Filesystem Operations

You can also use the MesaFS filesystem directly without going through bash. The filesystem implements the full IFileSystem interface:
// Read a file
const content = await fs.readFile("/my-repo/src/index.ts");

// Write a file
await fs.writeFile("/my-repo/src/new-file.ts", "export const x = 1;");

// Check if a file exists
const exists = await fs.exists("/my-repo/package.json");

// List a directory
const entries = await fs.readdir("/my-repo/src");

// Copy files
await fs.cp("/my-repo/src/a.ts", "/my-repo/src/b.ts");

// Remove files
await fs.rm("/my-repo/src/old-file.ts");
The filesystem supports symlinks, permissions (chmod), timestamps (utimes), and recursive directory operations.

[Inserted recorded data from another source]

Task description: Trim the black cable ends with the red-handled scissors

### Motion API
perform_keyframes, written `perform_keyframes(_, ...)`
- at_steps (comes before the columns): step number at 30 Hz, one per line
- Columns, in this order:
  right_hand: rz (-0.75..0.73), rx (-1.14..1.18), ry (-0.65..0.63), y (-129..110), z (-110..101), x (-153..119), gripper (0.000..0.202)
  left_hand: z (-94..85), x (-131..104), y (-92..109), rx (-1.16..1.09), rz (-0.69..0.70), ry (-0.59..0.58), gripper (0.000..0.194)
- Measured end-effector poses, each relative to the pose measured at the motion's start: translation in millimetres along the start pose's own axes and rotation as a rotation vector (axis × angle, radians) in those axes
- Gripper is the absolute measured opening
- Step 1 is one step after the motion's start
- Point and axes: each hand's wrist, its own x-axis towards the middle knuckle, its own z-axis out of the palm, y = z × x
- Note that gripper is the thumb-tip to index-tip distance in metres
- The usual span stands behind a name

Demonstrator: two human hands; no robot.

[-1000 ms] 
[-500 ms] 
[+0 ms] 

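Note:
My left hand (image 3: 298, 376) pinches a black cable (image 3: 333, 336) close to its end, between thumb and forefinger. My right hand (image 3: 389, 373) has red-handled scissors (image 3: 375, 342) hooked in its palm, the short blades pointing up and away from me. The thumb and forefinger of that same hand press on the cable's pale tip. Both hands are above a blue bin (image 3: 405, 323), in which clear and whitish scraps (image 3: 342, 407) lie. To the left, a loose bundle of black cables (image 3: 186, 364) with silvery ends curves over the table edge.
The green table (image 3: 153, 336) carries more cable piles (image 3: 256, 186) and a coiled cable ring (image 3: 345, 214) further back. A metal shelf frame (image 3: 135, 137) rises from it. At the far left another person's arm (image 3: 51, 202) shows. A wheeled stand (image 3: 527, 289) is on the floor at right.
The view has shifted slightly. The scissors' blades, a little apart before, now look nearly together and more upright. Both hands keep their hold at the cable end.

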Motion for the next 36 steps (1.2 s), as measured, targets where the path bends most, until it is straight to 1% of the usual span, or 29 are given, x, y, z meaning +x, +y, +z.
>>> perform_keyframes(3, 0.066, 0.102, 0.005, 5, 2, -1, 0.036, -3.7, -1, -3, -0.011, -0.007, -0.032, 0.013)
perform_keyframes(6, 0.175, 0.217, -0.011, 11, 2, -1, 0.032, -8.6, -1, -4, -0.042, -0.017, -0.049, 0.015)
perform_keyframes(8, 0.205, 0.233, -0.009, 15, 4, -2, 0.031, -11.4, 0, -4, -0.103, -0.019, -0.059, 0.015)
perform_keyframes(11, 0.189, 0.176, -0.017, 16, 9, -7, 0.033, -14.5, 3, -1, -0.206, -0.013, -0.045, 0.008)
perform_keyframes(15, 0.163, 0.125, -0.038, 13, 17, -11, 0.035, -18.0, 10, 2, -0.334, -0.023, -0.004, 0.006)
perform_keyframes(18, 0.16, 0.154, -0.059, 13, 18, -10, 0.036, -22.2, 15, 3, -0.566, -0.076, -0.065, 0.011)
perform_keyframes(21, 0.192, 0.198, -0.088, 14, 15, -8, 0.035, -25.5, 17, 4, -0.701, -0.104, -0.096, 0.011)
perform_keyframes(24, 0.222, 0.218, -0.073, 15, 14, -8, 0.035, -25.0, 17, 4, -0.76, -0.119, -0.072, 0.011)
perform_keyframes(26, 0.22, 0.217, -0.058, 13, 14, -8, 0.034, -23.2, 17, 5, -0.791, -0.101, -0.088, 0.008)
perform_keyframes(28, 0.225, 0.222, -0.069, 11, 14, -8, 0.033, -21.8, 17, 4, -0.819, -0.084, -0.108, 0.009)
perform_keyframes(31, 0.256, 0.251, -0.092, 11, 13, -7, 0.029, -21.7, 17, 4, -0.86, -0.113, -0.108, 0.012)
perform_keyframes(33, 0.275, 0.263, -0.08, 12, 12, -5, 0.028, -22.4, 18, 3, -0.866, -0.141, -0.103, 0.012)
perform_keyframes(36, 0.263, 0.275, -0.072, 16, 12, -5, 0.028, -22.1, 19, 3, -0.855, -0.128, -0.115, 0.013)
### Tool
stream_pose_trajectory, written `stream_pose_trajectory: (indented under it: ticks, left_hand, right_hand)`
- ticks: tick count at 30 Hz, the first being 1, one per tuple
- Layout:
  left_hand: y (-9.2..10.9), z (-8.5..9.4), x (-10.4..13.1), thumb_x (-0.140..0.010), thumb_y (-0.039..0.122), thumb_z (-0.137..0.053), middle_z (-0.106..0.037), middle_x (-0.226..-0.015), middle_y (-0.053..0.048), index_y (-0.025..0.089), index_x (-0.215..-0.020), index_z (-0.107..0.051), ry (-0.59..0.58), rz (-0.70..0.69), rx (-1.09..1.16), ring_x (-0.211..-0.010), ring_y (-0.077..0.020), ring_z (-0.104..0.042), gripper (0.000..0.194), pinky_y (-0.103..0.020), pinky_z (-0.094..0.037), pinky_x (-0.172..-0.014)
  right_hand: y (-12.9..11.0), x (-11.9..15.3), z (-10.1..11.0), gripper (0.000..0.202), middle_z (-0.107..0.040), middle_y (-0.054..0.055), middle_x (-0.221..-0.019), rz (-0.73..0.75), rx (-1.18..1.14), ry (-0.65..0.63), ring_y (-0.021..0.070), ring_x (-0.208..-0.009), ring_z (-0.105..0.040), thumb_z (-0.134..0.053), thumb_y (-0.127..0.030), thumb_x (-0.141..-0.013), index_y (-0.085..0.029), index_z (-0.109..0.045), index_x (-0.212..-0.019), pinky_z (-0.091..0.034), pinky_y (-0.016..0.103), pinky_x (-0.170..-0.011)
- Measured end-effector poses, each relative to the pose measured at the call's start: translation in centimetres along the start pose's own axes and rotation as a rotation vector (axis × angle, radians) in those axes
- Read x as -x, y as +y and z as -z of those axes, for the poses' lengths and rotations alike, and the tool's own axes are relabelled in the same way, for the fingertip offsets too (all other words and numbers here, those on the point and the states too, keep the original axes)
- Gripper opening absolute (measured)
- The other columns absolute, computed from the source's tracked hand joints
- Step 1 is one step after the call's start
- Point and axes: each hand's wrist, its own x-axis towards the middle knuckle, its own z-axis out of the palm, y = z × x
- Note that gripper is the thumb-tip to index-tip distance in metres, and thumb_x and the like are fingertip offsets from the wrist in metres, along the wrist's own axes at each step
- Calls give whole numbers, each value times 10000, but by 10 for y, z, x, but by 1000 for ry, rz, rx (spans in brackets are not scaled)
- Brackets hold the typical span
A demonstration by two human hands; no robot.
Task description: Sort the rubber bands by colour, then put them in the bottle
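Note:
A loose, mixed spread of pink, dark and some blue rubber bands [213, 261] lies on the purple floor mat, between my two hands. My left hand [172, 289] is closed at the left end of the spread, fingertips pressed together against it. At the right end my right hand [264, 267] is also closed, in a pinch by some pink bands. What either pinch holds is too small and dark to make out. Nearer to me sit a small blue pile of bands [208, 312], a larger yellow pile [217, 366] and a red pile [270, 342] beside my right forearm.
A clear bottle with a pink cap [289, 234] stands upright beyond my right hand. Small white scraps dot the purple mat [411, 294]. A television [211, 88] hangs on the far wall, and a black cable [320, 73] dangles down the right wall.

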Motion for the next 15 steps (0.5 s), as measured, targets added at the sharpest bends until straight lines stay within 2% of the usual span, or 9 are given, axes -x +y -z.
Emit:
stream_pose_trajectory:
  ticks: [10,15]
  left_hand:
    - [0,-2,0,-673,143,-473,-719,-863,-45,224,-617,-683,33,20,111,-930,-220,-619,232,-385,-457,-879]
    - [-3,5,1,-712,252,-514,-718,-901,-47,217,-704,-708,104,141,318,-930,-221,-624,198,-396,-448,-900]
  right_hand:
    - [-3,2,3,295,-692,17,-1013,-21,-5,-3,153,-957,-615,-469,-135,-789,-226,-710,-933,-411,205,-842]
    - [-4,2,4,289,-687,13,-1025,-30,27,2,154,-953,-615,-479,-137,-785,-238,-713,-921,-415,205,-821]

Hard links are not supported and will return ENOTSUP.

Caching

For better performance on repeated reads, configure a disk cache:
const fs = await mesa.fs.create({
  repos: [{ name: "my-repo", desiredBookmark: "main" }],
  mode: "rw",
  cache: {
    diskCache: {
      path: "/tmp/mesa-cache",
      maxSizeBytes: 1024 * 1024 * 1024, // 1 GB
    },
  },
});

Platform Support

The native MesaFS bindings are available for:
  • macOS (ARM64, x64)
  • Linux (x64 glibc, x64 musl, ARM64 musl)
The correct native binary is automatically selected at runtime based on your platform.

Limitations

  • just-bash does not support installing dependencies (ex. running npm install) or executing arbitrary code (ex. running python or node).
  • MesaFS just-bash is not currently supported in the browser or browser-like runtimes like Cloudflare Workers or Vercel Edge Functions. NOTE: this limitation is due to the use of NAPI — we will likely support a browser-runtime version in the future via a WASM build.
  • Bun support is experimental and may not work in all cases. This is due to Bun’s incomplete support for NAPI.